> _ASSIGNMENT_: Scan the listing beneath this sentence. Report each line with the word "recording".

------ RECORDS SUPPLIED

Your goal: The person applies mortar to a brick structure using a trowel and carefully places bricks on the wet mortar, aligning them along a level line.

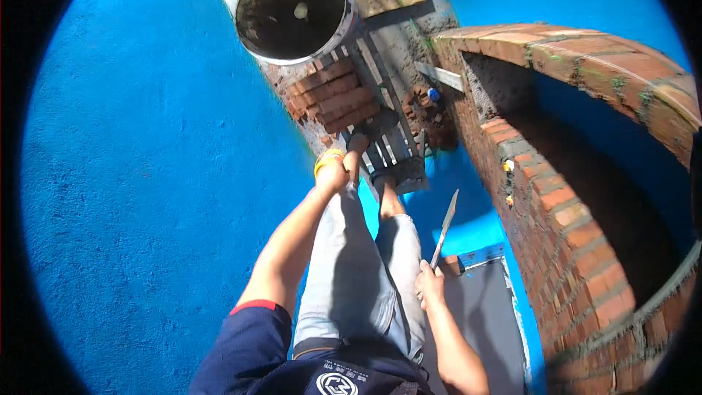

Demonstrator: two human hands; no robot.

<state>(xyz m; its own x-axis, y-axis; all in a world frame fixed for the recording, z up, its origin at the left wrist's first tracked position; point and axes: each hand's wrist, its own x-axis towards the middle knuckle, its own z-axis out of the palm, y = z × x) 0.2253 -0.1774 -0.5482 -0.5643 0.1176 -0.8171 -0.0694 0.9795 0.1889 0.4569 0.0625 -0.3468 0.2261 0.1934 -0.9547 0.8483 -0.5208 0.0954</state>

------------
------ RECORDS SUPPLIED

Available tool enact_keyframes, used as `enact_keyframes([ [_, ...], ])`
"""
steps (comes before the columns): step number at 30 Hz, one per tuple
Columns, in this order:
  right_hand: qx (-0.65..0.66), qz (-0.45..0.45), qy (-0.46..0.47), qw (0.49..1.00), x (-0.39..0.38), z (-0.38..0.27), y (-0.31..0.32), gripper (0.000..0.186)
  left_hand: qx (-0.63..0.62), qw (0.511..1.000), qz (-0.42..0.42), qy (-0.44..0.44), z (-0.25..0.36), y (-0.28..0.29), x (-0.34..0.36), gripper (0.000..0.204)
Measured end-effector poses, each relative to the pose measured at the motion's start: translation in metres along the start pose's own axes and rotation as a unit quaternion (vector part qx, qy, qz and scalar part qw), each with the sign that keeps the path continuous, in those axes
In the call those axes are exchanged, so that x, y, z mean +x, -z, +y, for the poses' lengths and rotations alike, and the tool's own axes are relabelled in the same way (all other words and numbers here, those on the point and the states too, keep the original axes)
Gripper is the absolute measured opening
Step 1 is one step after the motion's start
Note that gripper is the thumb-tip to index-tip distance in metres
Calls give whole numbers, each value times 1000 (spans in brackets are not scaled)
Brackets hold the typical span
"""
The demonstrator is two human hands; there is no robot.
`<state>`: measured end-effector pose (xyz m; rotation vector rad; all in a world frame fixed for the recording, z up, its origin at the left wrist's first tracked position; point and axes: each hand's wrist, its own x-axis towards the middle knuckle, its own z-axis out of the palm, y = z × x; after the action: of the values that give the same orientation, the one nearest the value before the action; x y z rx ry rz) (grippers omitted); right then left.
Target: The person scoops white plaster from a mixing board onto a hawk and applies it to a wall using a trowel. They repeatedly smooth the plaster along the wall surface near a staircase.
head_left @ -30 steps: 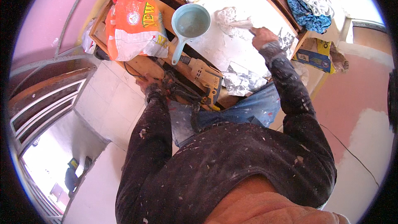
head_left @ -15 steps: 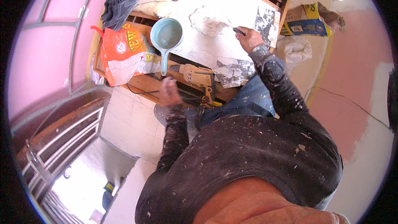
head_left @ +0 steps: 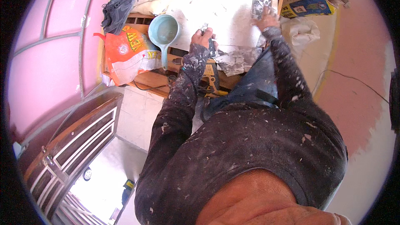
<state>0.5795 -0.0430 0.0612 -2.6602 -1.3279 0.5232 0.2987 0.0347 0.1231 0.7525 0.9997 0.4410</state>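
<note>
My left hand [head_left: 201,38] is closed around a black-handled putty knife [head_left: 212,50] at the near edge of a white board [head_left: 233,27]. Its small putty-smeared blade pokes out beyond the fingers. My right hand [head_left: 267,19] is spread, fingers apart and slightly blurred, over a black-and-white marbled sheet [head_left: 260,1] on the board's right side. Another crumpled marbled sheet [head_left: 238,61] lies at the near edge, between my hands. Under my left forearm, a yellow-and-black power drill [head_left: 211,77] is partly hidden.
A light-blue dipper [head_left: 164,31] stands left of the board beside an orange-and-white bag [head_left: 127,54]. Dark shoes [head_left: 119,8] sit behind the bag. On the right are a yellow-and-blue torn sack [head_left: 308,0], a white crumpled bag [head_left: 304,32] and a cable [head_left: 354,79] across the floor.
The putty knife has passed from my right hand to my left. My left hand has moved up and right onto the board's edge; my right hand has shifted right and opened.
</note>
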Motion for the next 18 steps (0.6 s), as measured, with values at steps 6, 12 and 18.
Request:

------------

> _EXERCISE RESPONSE_:
<state>(xyz m; its own x-axis, y-axis; all in a world frame fixed for the recording, z up, its origin at the left wrist's first tracked position; point and axes: each hand's wrist, its own x-axis towards the middle knuckle, its own z-axis out of the palm, y = z × x) 0.2253 -0.1774 -0.5482 -0.5643 0.1176 -0.8171 -0.0694 0.9795 0.1889 0.4569 0.0625 -0.3468 0.2261 0.1934 -0.9547 0.8483 -0.5208 0.0954</state>
`<state>`: measured end-effector pose (xyz m; rotation vector rad; all in a world frame fixed for the recording, z up, its origin at the left wrist's first tracked position; point and axes: each hand's wrist, its own x-axis towards the middle knuckle, its own z-axis out of the palm, y = z × x; after the action: of the values that give the same orientation, the one nearest the value before the action; x y z rx ry rz) (grippers omitted); right then left.

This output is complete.